Опять нужно было усиленно курить, метаться по кабинету, тереть лоб и мучиться. Рассвело; табачный дым, наполнявший кабинет, сгустился и стал из голубоватого серым. Окурки, заполнив все пепельницы, раскинулись по ковру. Коломб обратился к естественным чувствам жалости и страха пред отвратительным злодеянием; это было вполне возможно, но от сострадания к полному, по убеждению, разрыву с прошлым — совсем не так близко. Кроме того, эта версия не соответствовала художественному плану Коломба — она лишала повесть значительности крупного события, делая ее достаточно тенденциозной и в дурном тоне. Мотивы поведения Фай должны были появиться в блеске органически свойственной каждому некоей внутренней трагедии, приобретая этим общее, не зависимое от данного положения, значение; сюжет повести служил, главным образом, лишь одной из форм вечного драматического момента. Какого? Коломб нашел этот вопрос очень трудным. Временная духовная слепота поразила его, — обычное следствие плохо продуманной сложной темы.
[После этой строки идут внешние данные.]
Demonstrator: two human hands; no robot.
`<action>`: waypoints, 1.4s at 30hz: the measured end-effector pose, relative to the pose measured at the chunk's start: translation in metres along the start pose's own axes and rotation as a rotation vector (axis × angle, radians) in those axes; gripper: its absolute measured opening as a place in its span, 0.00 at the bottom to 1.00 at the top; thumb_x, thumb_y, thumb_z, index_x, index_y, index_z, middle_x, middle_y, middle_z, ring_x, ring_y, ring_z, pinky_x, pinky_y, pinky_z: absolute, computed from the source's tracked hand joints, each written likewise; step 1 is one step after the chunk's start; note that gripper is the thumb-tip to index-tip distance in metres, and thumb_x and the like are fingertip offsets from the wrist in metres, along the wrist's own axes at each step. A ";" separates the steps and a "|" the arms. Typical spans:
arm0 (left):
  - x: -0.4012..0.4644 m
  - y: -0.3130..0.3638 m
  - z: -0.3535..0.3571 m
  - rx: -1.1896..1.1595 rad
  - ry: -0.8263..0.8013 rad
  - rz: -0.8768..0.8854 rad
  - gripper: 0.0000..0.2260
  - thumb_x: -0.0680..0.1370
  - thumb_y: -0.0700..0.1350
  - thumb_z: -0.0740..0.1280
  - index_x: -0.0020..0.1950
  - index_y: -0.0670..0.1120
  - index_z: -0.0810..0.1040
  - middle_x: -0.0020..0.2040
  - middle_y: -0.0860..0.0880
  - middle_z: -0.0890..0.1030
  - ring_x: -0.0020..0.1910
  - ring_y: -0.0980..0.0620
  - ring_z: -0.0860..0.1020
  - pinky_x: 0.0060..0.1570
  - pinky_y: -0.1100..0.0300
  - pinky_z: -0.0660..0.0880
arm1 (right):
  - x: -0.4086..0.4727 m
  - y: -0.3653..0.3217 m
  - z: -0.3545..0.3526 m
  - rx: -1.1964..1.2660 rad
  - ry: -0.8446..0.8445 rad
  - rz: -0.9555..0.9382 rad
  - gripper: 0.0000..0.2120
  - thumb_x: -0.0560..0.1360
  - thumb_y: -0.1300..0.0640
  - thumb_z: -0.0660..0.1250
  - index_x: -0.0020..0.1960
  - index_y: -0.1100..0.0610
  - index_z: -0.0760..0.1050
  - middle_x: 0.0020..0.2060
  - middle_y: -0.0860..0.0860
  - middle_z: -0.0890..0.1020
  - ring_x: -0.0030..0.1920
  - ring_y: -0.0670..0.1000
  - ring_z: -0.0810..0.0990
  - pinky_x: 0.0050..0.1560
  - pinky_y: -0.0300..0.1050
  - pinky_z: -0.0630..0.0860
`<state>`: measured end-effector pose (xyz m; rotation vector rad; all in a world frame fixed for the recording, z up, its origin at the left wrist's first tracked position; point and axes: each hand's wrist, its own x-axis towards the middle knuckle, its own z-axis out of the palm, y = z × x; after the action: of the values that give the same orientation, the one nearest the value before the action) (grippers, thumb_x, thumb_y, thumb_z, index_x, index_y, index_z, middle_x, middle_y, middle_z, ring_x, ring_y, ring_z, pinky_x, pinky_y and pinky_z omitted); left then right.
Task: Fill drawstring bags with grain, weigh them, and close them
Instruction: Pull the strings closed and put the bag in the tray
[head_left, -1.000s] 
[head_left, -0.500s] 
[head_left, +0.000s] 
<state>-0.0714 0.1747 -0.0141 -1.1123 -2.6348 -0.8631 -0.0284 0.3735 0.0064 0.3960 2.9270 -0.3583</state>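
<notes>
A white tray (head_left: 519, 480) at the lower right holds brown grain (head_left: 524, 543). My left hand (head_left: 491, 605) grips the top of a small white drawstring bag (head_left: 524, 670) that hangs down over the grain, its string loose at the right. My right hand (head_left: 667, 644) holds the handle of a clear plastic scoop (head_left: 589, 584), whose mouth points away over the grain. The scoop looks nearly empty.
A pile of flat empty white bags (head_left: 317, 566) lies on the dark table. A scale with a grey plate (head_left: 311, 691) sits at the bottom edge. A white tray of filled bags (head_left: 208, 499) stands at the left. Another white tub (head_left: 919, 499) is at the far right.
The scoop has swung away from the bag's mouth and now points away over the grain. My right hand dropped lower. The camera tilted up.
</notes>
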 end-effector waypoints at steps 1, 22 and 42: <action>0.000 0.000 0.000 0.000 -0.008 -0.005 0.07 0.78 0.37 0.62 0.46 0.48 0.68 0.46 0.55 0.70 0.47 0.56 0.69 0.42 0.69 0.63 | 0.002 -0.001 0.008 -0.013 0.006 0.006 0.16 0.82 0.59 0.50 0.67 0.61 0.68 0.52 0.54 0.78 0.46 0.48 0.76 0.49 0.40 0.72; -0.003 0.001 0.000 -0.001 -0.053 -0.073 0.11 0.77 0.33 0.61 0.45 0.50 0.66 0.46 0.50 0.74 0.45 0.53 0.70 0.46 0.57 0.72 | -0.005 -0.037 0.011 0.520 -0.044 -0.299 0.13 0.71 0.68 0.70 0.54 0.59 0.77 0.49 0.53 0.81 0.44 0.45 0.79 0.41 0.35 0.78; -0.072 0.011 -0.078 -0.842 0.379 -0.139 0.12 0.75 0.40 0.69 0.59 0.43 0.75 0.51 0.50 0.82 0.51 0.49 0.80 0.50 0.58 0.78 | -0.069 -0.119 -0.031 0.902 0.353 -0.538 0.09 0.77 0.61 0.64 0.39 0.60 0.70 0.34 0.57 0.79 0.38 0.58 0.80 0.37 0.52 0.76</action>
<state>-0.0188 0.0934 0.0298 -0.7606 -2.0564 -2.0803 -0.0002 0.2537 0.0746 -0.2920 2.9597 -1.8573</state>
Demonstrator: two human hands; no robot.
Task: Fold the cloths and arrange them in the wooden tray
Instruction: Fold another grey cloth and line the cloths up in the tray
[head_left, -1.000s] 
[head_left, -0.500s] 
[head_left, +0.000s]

Бесплодно комбинируя на разные лады два вышеописанные и отвергаемые им самим состояния души, прибавил он к ним еще третье: животный страх смерти. Это подало ему некоторую, быстро растаявшую, надежду, — растаявшую очень быстро, так как она унижала в его глазах глубокий, незаурядный характер. Он гневно швырнул перо. Тяжелая обессилевшая голова отказалась от дальнейшего изнурительного одностороннего напряжения.
— Как, уже вечер? — сказал он, смотря в потемневшее окно и не слыша шагов сзади.
— Удивительно, — возразил посетитель, — как вы обратили на это внимание, да еще вслух. Именно — вечер. Но я задыхаюсь в этом дыму. Сквозь такую завесу затруднительно определить ночь, утро, вечер или день на дворе.
— Да, — радуясь невольному перерыву, обернулся Коломб, — а я еще не ел ничего, я переваривал этот проклятый сюжет. — Он отшвырнул тетрадь и поставил на место, где она лежала, корзинку с папиросами. — Ну, как вы живете, Брауль? А? Счастливый вы человек, Брауль.